Barbed wires provide a sense of security but in today's world it has become a weapon curbing norms of life, relations, security and above all freedom. It is a tool for the powerful to use."

 

Wajid Aly

 

Since it was first patented in America in 1874, barbed wire has become a symbol of the modern age. Also called the "Devils Rope", it is many things to many people: used both to imprison and shut out, it has been used by artists and designers in every culture, as a symbol of oppression. Vajid , a young artist whose shock at the world he is struggling to move forward in, represents perhaps all youth who are stifled from expression themselves, whose dreams like the clouds and flowing waters, traditional poetical symbols of free thought, are locked.
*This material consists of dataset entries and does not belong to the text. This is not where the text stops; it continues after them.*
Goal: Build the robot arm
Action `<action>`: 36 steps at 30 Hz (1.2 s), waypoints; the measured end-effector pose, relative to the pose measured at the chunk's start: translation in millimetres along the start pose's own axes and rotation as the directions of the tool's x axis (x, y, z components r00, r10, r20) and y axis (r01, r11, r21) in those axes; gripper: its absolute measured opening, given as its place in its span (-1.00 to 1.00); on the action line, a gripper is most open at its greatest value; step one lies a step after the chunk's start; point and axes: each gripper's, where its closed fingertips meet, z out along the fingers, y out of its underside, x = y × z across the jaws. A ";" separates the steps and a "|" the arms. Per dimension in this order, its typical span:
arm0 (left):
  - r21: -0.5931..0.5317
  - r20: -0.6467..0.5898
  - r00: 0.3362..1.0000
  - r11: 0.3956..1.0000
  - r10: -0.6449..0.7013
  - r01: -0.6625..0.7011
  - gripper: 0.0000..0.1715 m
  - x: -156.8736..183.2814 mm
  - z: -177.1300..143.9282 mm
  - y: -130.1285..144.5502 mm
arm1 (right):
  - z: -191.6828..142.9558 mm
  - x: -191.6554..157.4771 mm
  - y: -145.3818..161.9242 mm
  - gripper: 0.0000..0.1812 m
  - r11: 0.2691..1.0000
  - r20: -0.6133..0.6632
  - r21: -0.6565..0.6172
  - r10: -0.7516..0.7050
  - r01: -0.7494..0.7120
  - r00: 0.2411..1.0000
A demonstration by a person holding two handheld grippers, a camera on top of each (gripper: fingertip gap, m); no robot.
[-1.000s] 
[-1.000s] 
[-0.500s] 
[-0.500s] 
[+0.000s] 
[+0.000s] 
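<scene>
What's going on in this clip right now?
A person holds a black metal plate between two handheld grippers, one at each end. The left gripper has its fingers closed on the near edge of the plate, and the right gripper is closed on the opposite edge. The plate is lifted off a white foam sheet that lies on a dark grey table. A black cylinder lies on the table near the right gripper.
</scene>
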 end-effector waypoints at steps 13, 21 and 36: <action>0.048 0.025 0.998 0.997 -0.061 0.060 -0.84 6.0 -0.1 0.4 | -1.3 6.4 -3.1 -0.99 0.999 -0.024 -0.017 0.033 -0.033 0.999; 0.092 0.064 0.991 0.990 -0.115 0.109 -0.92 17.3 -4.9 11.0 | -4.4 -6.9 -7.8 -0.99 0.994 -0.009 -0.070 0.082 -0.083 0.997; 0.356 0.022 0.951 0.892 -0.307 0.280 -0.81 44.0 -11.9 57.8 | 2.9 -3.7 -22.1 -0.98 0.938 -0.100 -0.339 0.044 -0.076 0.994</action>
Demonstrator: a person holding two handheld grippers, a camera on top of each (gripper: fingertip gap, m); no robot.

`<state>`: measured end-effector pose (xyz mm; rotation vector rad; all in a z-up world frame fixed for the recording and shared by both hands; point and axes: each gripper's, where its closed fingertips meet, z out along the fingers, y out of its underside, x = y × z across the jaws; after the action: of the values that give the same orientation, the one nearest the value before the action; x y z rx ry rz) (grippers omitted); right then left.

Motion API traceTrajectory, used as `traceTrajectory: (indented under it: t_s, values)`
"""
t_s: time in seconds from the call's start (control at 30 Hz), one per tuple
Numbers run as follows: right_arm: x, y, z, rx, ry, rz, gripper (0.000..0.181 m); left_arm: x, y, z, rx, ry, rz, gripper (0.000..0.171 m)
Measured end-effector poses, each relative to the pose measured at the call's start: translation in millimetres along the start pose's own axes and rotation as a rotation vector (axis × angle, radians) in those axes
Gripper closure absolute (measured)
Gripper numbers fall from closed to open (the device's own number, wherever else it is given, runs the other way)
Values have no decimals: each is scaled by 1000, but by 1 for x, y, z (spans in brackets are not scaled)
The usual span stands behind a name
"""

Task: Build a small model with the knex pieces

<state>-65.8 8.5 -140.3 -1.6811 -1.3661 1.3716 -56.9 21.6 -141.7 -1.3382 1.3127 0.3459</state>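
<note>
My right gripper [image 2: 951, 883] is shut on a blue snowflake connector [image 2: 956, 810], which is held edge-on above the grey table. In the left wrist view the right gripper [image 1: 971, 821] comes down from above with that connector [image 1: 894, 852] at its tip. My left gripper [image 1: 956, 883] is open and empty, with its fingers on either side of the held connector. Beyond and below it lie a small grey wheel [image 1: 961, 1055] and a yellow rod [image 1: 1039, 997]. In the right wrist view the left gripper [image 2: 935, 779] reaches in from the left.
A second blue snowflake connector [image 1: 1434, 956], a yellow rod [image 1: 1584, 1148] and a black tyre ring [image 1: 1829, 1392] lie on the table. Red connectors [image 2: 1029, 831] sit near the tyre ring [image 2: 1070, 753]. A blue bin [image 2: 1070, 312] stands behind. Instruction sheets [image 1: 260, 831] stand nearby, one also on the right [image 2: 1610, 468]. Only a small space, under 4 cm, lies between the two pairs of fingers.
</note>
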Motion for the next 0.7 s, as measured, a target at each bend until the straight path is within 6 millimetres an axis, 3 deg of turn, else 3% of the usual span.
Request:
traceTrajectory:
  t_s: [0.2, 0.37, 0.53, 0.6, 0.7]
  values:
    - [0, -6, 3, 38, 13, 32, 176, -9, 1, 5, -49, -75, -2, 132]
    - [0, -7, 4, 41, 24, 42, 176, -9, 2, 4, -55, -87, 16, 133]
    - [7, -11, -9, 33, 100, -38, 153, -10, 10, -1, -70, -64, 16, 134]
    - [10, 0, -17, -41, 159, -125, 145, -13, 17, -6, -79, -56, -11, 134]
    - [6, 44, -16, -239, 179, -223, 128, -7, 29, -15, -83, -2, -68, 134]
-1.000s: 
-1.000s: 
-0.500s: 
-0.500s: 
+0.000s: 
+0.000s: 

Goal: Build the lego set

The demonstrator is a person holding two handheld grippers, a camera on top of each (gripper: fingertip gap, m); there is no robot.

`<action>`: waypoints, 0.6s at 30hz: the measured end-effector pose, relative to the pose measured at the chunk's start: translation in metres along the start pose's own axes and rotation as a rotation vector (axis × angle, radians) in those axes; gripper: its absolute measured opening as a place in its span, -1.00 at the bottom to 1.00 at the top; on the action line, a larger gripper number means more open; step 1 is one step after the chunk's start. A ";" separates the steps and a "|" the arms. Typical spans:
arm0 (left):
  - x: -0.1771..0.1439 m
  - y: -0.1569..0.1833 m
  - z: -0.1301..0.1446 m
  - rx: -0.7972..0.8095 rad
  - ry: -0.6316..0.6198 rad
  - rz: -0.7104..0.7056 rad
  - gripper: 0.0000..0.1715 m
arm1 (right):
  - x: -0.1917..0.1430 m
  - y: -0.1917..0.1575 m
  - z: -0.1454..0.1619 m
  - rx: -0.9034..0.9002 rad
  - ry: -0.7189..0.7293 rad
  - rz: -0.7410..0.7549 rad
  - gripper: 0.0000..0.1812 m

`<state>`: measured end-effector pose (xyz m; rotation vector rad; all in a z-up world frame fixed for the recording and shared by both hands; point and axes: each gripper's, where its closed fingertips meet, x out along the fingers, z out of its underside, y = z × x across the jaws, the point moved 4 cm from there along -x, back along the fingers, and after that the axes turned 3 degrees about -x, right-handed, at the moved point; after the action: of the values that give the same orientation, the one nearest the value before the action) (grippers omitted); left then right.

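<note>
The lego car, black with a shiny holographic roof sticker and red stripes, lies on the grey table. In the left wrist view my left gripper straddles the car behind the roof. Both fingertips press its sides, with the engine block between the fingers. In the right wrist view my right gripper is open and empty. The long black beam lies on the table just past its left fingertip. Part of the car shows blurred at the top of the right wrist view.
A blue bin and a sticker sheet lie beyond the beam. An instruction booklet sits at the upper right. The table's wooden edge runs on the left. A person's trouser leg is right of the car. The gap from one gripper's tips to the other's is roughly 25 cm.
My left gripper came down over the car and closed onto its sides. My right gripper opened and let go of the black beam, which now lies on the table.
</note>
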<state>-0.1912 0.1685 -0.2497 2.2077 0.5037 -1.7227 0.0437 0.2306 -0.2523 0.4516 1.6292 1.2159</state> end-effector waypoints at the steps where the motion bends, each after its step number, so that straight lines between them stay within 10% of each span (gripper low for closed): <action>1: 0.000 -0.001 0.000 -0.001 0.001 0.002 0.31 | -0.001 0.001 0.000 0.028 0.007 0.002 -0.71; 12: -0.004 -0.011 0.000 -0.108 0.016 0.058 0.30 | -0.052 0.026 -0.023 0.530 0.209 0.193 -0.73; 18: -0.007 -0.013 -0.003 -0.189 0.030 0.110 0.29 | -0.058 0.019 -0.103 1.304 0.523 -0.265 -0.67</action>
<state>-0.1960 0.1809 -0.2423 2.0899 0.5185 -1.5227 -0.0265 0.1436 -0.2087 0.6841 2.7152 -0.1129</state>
With the directness more often found in poetry, Vajid, who is also a poet, has used imagery which will be familiar to those who are aware of our literary traditions.

 

Those suffering political oppression, those swarming like bees to sources of power, those trapped on the other side of the law, victims of consumer lies, women navigating their way between visibility and invisibility, are all fellow travelers as in his bus, isolated, guarded and anxious. Have we been imprisoned for so long that we cannot accept freedom? Is the end of our journey ripped and torn bodies, hanging like washings? In new hope like the drop of rainwater from the eaves, is there the reflection of more oppression to come?

 

 

Before we turn away from the dark and stark imagery of Wajid's paintings, we must remember this is a very young man who, instead of youthful optimism, feels paralyzed by hopelessness like his prisoner who does not want to face the world awaiting him outside his open prison door.